Dans son dernier numéro (janvier 2006), Inculte, revue littéraire et philosophique, propose un dossier sur "la récupération". Pas d'hystérie ici. Les textes sont retenus. Il y a de la détermination réformiste dans cette revue, mais le docte ton de certains passages peut agacer, notamment dans l'introduction. Exemple : "la récupération est la répétition en tant qu'elle altère la proposition d'origine, qu'elle la recontextualise dans une économie différente de celle de son énonciation ou de sa présentation premières." Ici ça sent les fiers diplômes, la prison universitaire et les années passées à policer une thèse. Heureusement, un peu plus loin, un texte de Mathias Enard détourne avec malice les formes du discours universitaire.

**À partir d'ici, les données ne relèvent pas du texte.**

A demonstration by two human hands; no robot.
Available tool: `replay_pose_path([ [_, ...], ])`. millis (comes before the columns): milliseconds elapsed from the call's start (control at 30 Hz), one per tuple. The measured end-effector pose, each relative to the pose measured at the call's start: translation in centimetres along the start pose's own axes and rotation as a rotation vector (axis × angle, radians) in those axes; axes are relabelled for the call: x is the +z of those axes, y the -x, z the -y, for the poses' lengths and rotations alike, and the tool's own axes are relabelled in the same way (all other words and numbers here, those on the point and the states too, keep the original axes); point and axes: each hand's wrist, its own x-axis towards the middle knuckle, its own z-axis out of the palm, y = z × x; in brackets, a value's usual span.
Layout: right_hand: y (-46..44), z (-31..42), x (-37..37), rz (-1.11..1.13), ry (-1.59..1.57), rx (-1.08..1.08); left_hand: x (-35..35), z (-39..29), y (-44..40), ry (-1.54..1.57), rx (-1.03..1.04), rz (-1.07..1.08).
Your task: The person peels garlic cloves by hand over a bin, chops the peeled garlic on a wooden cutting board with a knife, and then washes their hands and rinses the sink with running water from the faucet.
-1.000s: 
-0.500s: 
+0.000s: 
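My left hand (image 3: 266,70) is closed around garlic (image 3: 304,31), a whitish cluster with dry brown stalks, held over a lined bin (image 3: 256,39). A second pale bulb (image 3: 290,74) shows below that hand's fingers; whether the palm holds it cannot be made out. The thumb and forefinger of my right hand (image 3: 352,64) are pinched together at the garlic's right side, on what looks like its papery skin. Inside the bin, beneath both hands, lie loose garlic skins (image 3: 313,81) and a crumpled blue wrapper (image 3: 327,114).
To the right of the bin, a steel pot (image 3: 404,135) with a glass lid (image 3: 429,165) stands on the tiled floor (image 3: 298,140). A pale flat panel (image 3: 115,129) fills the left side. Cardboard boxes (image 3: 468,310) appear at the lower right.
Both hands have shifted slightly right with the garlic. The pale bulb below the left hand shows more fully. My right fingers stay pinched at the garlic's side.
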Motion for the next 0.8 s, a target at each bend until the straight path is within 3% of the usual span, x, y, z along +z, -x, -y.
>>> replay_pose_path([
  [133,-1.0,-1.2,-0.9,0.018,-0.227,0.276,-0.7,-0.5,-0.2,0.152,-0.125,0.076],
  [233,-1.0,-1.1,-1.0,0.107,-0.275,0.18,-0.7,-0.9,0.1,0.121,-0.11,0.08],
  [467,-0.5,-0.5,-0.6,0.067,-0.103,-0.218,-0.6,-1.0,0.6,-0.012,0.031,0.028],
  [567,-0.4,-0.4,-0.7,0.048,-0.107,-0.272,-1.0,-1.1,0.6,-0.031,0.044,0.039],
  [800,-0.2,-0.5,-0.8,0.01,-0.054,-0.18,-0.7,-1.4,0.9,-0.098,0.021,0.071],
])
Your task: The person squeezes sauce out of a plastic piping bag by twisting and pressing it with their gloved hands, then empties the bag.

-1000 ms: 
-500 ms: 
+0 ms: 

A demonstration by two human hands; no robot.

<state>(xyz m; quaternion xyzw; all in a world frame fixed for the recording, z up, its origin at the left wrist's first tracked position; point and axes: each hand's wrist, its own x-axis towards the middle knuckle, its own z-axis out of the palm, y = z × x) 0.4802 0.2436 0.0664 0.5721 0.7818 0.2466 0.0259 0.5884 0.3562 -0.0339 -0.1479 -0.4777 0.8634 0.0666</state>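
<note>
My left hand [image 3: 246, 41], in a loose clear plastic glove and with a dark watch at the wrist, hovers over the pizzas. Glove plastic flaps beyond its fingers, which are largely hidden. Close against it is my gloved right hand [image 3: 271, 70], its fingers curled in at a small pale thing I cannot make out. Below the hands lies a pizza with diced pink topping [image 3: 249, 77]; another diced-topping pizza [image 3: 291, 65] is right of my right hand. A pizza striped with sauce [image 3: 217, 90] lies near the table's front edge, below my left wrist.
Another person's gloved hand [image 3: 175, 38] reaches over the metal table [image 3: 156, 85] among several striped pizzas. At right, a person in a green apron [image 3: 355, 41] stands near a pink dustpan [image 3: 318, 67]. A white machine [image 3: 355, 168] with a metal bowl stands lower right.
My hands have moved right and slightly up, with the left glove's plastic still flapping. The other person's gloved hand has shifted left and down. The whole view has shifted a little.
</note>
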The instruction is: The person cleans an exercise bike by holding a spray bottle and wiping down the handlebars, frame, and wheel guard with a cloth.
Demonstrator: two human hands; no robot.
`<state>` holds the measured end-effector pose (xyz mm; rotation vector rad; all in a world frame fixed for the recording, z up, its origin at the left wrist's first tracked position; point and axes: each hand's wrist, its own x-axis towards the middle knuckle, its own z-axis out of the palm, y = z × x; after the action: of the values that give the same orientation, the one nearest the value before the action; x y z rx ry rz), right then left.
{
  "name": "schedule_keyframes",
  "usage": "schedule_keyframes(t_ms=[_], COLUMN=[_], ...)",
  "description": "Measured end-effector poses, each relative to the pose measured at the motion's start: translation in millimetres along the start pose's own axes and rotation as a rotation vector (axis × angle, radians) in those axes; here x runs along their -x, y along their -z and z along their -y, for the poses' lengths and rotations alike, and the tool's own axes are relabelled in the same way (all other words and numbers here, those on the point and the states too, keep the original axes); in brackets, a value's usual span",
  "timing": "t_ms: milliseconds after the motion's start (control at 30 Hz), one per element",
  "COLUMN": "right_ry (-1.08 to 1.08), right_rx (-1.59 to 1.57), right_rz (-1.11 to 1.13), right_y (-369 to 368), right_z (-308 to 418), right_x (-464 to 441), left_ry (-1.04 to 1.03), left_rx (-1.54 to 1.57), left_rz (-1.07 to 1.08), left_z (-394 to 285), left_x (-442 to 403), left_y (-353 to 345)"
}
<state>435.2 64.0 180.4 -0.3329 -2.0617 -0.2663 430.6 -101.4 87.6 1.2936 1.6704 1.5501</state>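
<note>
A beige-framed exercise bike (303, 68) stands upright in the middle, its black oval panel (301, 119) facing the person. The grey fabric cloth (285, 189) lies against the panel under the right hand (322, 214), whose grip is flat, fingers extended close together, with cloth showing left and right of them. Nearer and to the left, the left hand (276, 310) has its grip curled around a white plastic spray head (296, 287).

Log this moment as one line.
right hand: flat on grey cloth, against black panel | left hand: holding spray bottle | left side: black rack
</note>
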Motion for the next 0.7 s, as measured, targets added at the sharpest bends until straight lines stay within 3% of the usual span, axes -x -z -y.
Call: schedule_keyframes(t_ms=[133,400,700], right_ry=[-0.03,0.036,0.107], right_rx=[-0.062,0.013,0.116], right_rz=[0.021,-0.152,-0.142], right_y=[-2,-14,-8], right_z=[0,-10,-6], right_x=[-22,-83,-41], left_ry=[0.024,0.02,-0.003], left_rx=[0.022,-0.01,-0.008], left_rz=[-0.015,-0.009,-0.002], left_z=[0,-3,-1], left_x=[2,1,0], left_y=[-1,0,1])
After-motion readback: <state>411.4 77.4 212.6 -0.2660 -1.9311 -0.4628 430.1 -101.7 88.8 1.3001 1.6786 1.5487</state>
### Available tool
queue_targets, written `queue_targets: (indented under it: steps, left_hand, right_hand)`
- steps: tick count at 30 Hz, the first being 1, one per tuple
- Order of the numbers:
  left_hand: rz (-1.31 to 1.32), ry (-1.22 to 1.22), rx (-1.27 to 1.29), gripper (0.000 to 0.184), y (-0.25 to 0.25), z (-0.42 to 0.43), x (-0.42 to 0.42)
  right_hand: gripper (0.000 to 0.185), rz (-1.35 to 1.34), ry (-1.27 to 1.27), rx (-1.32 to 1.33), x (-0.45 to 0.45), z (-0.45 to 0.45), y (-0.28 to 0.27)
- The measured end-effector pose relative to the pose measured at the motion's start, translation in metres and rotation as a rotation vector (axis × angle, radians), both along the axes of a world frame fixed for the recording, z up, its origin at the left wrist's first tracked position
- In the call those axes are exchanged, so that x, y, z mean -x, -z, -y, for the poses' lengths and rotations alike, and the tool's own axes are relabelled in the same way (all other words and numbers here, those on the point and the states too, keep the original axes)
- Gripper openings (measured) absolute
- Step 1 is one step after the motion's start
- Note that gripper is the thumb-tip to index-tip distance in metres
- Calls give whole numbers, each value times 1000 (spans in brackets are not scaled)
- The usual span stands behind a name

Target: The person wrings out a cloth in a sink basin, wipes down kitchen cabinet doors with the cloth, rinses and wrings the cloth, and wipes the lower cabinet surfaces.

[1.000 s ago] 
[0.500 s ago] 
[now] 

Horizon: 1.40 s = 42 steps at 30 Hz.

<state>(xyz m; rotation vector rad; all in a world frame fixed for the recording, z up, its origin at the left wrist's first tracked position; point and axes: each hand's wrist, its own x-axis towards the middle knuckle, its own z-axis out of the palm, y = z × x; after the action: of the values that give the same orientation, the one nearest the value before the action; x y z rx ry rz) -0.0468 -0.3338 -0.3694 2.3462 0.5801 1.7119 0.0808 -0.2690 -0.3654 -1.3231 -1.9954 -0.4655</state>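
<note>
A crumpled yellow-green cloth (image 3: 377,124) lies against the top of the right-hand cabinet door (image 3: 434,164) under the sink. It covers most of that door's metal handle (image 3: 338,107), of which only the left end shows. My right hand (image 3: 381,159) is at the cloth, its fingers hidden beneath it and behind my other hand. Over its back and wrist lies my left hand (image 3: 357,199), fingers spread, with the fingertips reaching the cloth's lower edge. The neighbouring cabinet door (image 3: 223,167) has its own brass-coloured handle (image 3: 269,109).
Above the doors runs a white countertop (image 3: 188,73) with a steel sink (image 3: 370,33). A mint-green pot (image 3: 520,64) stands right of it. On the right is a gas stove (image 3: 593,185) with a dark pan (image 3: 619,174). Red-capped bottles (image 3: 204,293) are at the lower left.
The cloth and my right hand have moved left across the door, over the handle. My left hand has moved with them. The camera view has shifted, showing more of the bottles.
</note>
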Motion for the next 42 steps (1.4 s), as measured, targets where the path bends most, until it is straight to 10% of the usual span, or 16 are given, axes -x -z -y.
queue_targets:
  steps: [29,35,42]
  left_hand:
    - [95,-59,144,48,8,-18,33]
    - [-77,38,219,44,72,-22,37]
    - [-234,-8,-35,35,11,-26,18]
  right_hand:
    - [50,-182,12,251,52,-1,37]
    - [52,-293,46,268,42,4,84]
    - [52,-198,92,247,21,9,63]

On lit dans Inculte des choses respectables. La revue défend le droit à l'interprétation, à la récupération, et tape avec précision sur le concept d'idée originelle, idée "à l'abri des autres", vieille lune de tous les fanatiques et autres adorateurs de dadame pureté. Olivier Rohe écrit : "Il n'y a que des copies, des idées imbriquées les unes les autres, un tas de broussaille indémêlable. La paternité d'une pensée n'est que fiction. Les idées naissent sous X." Puis, concluant son article, il dit : "La déploration de la récupération qui se joue sur le terrain de l'interprétation et de la trahison, démontre une domestication de la vie. Ne pas tolérer des interprétations non conformes; sanctionner la circulation et prévenir le risque du dévoiement; déplorer l'existence du temps et le vivre sous le signe de la rétention : toutes ces postures qui motivent le procès de la récupération n'expriment, in fine, qu'une passion triste. Une passion pour l'ordre." Là on se dit qu'on a bien fait d'ouvrir Inculte.

On trouve plein d'autres choses dans Inculte, la réédition d'une interview de JG Ballard, un "Manifeste pour un cinéma violent", de 1968, signé Philippe Garrel, et deux textes de fiction. Courez chez les incultes.